Archive for September, 2007

Some people just don’t care about IT

Posted on September 22nd, 2007 in IT | No Comments »

This was a doozy of a week at my job. Well, given the low morale spread throughout the entire company, from the office to the manufacturing employees, it always seems to be bad enough. However, things got worse yesterday. While most, (I won’t deny, myself included) were just waiting for the day to end to collect our paychecks and head home for a nice weekend. But that didn’t happen.

In the afternoon, one of the newly-bestowed ’supervisors’ (and I use that term very loosely, as I don’t think he’s the right person for the job) gave one of the two IT technicians the pink slip. I don’t know the reasons for termination, and I really don’t care as it’s none of my business, but it seems to have come out of the blue, without any single or even accumulative problems to back up the termination. With this, the other IT technician, already angry for other injustices he’s witnessed personally from a management level, saw that as the straw that broke the camel’s back, and immediately handed in his resignation. Two IT technicians on Friday morning, no one left afterwards.

As I said, I don’t want to go into details into what happened. I’m a believer that things happen for a reason, and I’m sure both IT technicians, who were two of only four people I trust in that entire company, will get back on their feet, better than ever sooner rather than later. But 24 hours after the events took place, I’m still having a sinking feeling in my stomach about the way management has worked with this.

First off, while the main focus of the company I work for isn’t directly associated with computers and electronics (we’re mainly an electronics recycling company), it does play a major role in the company’s growth. The company has a subsidiary to tell used computers and electronics as part of their recycling plan. As such, you’d expect that their IT department should be one of the highest-priority and highly-coveted departments they have.

If you read the beginning and noticed the amount of employees I mentioned above, you know that this isn’t the case. As of Friday, the IT department consisted of the two technicians (the one who was fired was a part-timer, but not by choice), one guy who’s being trained as we speak to do part of the technicians duties - testing computers, installing software, etc. - and one intern used to do the tedious testing of smaller parts like memory modules and hard drives. So in one fell swoop, half of the technicians - the actual trained ones - are gone.

While I’m mostly their lone programmer, I’m the only one around who knows how to work with the servers, a mix of Windows 2003 and Linux. Add in two supervisors thrown into the mix and are not fit for the job - one is actually the marketing director, the other more geared in working with industrial equipment rather than computers - and you’ll find one very disorganized IT department. So much for being a highly-coveted department, don’t you think?

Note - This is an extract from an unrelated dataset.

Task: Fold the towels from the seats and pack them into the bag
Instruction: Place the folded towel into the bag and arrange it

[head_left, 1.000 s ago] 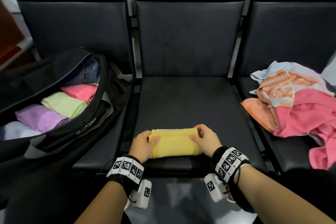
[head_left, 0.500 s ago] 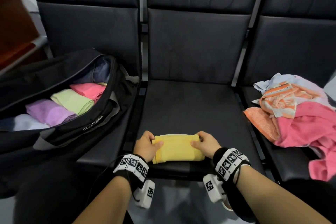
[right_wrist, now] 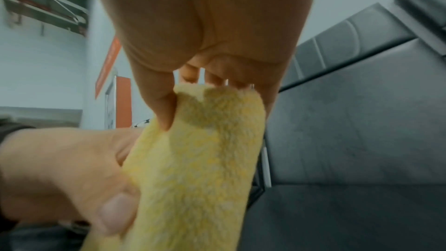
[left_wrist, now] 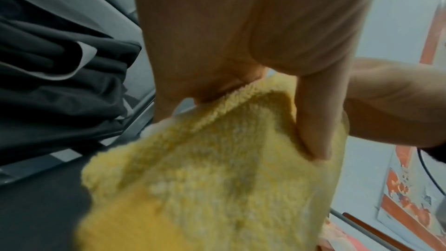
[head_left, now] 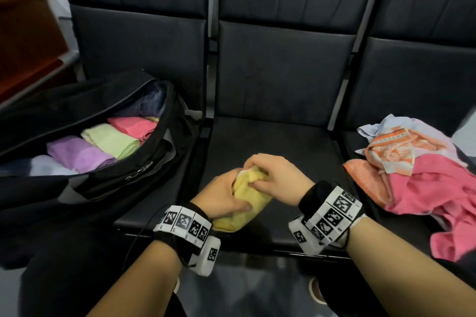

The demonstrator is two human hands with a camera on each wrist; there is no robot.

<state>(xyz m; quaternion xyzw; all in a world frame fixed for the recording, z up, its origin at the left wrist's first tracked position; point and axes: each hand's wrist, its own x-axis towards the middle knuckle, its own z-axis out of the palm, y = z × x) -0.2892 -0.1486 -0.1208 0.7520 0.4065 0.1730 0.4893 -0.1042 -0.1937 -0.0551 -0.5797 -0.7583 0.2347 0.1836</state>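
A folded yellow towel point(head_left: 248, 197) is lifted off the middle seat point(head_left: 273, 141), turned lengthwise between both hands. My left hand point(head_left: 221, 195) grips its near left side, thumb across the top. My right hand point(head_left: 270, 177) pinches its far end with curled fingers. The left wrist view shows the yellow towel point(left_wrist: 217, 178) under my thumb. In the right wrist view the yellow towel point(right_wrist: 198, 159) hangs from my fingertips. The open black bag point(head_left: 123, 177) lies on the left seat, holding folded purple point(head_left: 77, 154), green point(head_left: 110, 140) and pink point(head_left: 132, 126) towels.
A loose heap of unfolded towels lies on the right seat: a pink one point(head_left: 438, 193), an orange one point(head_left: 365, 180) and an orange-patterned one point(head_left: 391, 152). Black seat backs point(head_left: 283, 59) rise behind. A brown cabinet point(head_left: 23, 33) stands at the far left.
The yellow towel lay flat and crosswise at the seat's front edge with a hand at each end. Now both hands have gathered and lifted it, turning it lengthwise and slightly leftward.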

From what I’ve read around the Internet, it seems like managers of all sorts of companies realize the importance IT plays in their overall strategy, but they fail to treat them as an important piece of the puzzle. And I’m witnessing this first hand. While the electronics recycling section is the bread and butter of my company, the sales of electronic equipment is what will take them to the next level. But things aren’t being done to remedy the problems at hand.

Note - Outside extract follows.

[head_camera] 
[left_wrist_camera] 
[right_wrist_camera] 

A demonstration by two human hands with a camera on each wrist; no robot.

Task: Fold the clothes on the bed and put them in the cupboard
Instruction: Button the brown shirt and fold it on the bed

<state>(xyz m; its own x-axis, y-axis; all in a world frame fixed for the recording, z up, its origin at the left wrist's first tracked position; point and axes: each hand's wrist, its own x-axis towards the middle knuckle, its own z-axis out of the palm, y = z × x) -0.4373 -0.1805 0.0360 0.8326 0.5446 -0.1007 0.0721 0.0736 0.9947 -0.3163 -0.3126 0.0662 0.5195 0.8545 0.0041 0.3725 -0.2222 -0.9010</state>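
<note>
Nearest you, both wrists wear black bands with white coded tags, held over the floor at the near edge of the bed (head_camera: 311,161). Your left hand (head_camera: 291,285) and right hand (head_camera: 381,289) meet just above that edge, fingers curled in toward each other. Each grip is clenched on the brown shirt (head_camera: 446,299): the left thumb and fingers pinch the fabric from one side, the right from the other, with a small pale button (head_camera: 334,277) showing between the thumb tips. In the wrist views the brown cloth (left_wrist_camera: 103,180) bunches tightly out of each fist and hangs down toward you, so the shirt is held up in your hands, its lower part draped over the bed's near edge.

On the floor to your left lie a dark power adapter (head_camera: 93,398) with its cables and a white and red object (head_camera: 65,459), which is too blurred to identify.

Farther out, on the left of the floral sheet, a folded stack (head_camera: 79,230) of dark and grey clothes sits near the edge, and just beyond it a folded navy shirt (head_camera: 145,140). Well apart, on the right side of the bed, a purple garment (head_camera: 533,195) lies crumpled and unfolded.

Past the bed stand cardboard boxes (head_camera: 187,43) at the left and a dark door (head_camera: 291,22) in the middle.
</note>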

Before both technicians left, there was basically one-and-a-half technicians doing the brunt of the work - not enough for the volume they want to move. With these people gone, I just know I’m going to be called to fill in while some other hapless soul walks into this mess of an IT department. The low volume, in turn, made management angry, using scare tactics such as saying that they’re losing about $10,000 a month (which I think is bullshit - no one will withstand losing more than $100,000 a year in a company that probably doesn’t make more that $1 million, probably, for two straight years) and stating that they’re going to close the entire equipment testing operation, leaving them out of jobs. And they wonder why morale is so damn low.

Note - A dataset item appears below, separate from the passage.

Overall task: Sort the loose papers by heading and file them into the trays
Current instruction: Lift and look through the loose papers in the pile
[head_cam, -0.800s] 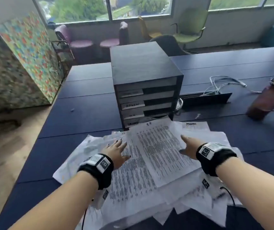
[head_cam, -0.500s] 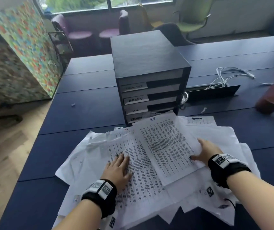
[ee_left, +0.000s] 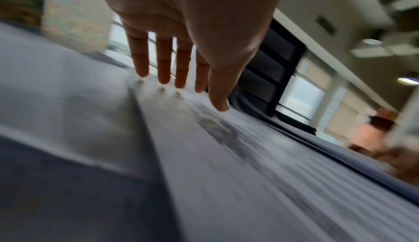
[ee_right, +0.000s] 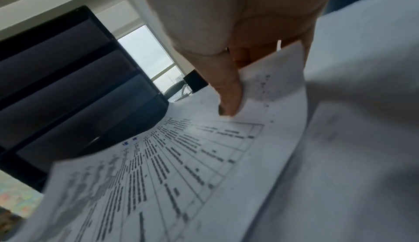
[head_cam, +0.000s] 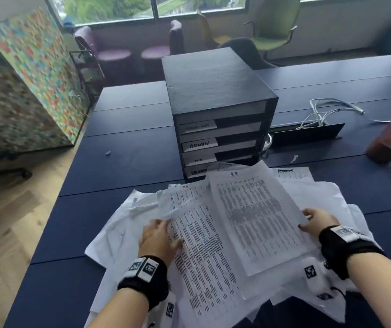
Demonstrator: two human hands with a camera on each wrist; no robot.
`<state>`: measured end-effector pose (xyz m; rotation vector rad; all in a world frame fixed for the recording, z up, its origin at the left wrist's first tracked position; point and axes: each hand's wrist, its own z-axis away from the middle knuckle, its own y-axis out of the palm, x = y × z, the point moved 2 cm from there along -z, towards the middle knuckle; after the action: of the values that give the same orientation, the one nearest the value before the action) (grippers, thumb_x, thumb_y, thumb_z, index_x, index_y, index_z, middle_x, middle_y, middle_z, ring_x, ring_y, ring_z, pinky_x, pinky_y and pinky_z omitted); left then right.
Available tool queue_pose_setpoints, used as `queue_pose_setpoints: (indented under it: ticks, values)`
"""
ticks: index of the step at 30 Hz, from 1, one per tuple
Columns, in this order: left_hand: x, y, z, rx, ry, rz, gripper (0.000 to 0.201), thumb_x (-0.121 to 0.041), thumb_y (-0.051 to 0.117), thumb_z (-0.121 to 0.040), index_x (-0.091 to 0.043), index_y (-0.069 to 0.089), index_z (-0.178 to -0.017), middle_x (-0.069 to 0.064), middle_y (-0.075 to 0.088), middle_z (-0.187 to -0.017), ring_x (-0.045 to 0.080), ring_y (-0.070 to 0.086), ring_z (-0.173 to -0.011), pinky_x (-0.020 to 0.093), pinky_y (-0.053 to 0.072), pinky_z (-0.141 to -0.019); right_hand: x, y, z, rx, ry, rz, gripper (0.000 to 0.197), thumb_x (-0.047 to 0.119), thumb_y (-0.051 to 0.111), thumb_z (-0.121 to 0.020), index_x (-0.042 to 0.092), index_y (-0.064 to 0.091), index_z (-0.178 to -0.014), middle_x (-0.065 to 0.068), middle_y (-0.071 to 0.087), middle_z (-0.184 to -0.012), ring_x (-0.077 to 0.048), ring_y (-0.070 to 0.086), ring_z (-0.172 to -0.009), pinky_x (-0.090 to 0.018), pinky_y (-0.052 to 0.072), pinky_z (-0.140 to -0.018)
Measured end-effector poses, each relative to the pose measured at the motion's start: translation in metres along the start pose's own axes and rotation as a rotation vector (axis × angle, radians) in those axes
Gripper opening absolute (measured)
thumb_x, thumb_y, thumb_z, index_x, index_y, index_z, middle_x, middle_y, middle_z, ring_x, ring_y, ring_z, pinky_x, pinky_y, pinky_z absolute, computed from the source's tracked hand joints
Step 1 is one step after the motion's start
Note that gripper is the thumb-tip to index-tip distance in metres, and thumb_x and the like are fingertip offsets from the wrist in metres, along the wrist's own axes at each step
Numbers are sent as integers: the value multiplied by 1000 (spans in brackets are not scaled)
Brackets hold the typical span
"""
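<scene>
Blue desk (head_cam: 123, 143), papers (head_cam: 123, 223) heaped lower centre before trays (head_cam: 215, 136). Left hand (head_cam: 159, 240) flat, fingers straight, pressing pile; right hand (head_cam: 317, 221) pinching top sheet (head_cam: 256, 216) edge. Picking first sheet, probably; next: read heading, match tray label.

This is an office, an open shared one. Beyond the fingers (head_cam: 163, 227) a black stack of labelled trays (head_cam: 215, 129) stands on a long dark blue surface (head_cam: 130, 147), with printed papers (head_cam: 249, 221) spread below it. Further behind stand office chairs (head_cam: 272, 31), round stools (head_cam: 114, 54) and wide windows (head_cam: 109, 5).
</scene>
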<state>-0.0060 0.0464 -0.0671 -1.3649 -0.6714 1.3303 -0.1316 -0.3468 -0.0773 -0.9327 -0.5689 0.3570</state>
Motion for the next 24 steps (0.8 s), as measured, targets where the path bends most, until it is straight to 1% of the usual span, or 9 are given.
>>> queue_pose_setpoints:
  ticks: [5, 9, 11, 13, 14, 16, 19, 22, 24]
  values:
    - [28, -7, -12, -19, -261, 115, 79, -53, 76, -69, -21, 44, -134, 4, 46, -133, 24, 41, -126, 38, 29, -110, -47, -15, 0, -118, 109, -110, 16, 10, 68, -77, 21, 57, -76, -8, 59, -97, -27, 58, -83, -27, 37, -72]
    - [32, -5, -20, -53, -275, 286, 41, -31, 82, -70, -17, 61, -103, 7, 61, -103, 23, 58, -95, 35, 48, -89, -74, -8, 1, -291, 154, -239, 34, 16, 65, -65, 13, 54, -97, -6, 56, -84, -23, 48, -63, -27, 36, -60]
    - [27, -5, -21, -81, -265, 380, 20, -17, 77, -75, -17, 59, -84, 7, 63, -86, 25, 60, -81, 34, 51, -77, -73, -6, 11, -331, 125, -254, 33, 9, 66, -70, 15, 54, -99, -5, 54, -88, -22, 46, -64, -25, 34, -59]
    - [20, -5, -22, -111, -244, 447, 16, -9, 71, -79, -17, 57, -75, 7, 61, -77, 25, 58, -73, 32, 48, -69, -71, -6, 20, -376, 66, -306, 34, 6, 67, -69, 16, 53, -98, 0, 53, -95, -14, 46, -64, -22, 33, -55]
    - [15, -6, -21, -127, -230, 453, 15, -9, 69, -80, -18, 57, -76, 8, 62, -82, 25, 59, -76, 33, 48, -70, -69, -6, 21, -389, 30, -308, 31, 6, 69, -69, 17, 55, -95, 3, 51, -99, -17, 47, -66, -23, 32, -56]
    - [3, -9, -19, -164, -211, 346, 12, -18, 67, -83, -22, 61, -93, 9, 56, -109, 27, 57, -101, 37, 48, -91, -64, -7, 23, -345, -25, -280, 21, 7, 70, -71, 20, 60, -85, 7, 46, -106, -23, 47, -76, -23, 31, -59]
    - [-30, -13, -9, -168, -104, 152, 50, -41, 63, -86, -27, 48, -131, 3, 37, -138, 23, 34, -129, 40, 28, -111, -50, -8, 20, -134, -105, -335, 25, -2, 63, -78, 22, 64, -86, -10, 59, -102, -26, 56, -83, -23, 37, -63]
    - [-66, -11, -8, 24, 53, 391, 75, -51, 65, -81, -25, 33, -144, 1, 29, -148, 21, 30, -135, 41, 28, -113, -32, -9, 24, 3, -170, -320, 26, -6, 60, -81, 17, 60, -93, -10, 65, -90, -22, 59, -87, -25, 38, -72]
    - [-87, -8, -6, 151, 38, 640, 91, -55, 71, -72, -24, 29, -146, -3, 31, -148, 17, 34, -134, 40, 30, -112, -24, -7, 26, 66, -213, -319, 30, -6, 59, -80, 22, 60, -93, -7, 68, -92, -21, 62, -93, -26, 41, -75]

While this is more of a personal piece geared at those who we lost at the company, the entire point is that if you have such great resources at your disposal, willing to get the company to reach new heights, as I personally know both technicians did, then treat them as such - an integral part of the business plan. You never know when your entire IT department just up and leaves.

Will this fail? Who cares!

Posted on September 14th, 2007 in Programming | No Comments »

I’ve been noticing a trend about programming news on social bookmarking sites like Digg and DZone lately. There are a lot of posts floating around indicating the so-called “warning signs” of imminent software project failure. There are even posts with titles like “How to guarantee your project will fail!” How exciting. Just makes you want to click the link and get increasingly depressed as you read the exact same reasons you’re experiencing in your own projects.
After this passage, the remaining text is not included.